## Exercise prompt
Pictures stay out; print the rest of the listing below exactly as it stands.

————————

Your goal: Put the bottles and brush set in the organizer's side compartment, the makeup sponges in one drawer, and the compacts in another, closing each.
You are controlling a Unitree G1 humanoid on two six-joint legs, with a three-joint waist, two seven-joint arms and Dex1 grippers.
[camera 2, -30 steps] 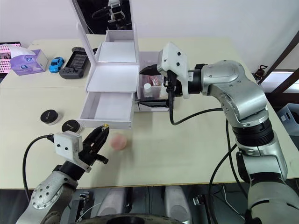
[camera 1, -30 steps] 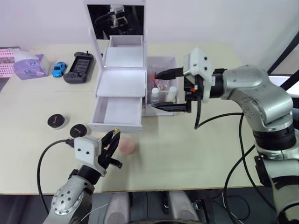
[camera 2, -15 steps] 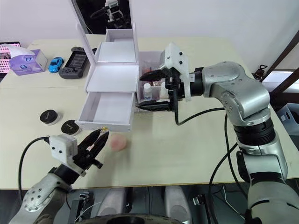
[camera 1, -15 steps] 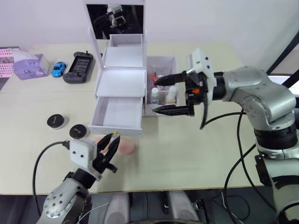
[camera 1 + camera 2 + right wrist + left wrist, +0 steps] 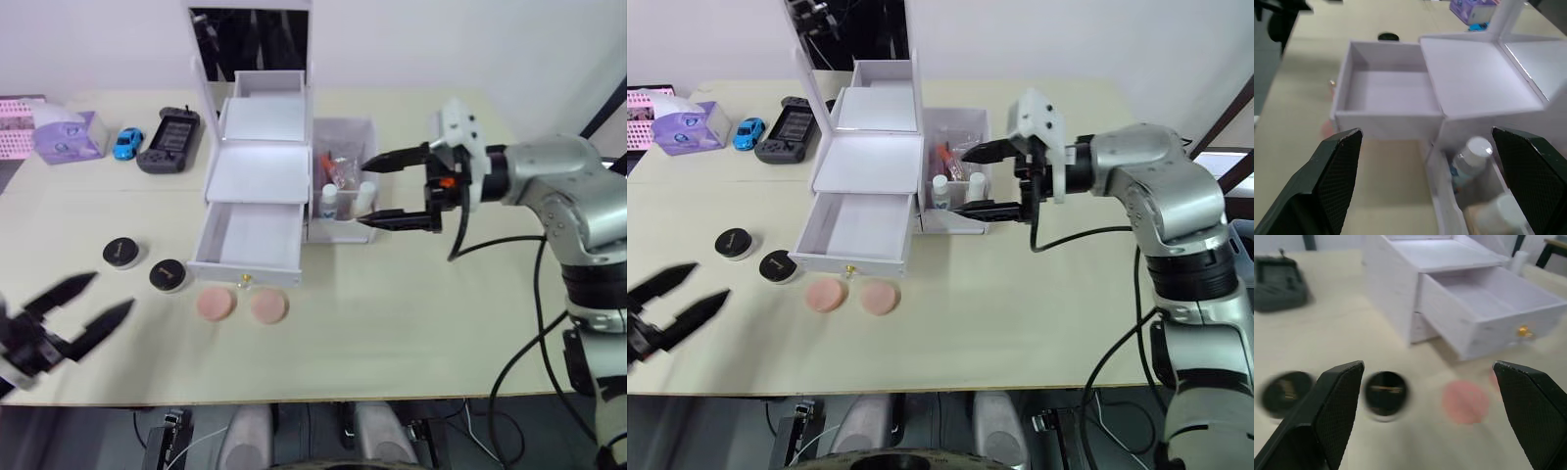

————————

## Solution to the problem
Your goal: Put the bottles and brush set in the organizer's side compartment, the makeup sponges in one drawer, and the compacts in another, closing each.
You are controlling a Unitree G1 humanoid on two six-joint legs, with a three-joint waist, two seven-joint arms and Dex1 grippers.
[camera 2, -30 steps] 
[camera 1, -30 steps] 
[camera 2, -15 steps] 
[camera 1, -15 steps] 
[camera 1 + camera 2 + right wrist + left wrist, +0 steps] 

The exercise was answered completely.